Ce Dieu Juge qui nous attend

François Varone

 

Il ne suffit pas de dire « jugement » pour en avoir la connaissance révélée correcte. Comme les autres notions chrétiennes – tels la puissance divine, la prière, le sacrifice, le sang – le jugement, lui aussi, relève d’abord d’une expérience humaine d’où jaillissent le langage et ses sens. Terme religieux, il relève comme les autres du contexte de la religion humaine. On y projette spontanément sur Dieu, en la poussant à l’infini, ce qui se passe entre les hommes.

Le jugement humain (jh) est verdict, application stricte de la loi et de la sentence, punition, châtiment exemplaire. Le Jugement divin (jd) le sera aussi, mais à l’infini, puisque infinies sont la puissance, la dignité et l’offense. On peut résumer cela en une formule : jh x ∞ = Jd

 

Dans cette ligne de projection de l’humain sur le divin, le Jugement de Dieu sur le sort des pécheurs – et qui ne l’est pas ? – prend la forme d’une maximalisation du châtiment : l’enfer.

La révélation de Dieu ne peut se faire qu’à l’aide du langage humain et de ses concepts, de ses mots avec leurs sens. Mais tout en les utilisant nécessairement – il n’y en a pas d’autres – elle les fait éclater comme coquilles de noix. Et voici que peut apparaître l’amande, un sens nouveau, caché jusque-là, révélé désormais dans la différence du Christ, manifestation du Dieu différent.

En passant de la religion à la foi, le jugement comme mot, comme coquille, demeure. Mais il éclate pour laisser apparaître la différence de la justice de Dieu. Soit la formule : jh ≠ jds

 

C’est cette différence, reconnue dans la foi, qui constitue l’élément manquant. C’est lui qui permet d’obtenir un ensemble cohérent, de sortir de l’impasse autrement qu’en étant inconscient, terrorisé ou athées.

Je Jugement de Dieu fait partie de l’Evangile, donc de la Bonne Nouvelle, d’une Annonce de joie.

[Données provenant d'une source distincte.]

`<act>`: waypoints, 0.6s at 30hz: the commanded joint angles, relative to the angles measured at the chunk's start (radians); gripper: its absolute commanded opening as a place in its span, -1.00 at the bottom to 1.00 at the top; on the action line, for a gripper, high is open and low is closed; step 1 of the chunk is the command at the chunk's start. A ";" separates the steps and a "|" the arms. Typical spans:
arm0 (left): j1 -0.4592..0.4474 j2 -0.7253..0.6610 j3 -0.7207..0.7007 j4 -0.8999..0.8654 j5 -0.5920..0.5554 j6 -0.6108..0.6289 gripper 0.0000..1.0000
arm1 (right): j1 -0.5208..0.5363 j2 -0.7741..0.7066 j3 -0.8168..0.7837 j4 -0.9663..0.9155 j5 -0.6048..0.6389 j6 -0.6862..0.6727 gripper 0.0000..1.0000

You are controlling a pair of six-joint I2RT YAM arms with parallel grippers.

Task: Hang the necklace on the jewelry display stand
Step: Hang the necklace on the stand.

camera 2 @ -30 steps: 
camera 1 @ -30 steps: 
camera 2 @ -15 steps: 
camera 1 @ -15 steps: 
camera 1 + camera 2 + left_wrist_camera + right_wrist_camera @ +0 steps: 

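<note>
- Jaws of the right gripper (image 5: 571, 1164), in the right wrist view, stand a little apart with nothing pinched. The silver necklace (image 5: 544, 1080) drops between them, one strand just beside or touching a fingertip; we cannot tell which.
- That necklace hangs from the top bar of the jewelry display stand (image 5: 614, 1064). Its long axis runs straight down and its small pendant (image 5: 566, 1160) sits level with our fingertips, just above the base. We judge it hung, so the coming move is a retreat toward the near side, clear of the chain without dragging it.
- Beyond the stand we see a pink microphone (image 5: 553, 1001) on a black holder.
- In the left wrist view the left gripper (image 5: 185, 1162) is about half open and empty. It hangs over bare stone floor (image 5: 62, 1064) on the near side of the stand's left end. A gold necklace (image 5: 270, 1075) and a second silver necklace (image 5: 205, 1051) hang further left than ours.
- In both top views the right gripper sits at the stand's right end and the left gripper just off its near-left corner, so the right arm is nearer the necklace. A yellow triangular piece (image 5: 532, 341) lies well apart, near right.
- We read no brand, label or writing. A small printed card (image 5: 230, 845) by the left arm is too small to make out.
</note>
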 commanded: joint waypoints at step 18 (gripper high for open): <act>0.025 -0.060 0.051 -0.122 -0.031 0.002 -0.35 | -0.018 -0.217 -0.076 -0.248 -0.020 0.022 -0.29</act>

Et non sous la forme d’une partialité divine qui, pour certains et à quelque titre que ce soit, suspendrait le jugement au profit de la miséricorde ! Mais bien comme Jugement, dans lequel s’affirme la Sainteté de Dieu et son refus de l’existence humaine égarée et pervertie.

Que l’on puisse se réjouir du Dieu qui vient me juger et « juger le monde en justice et les peuples en droiture » (Ps 98,9) voilà bien la grande différence de la foi.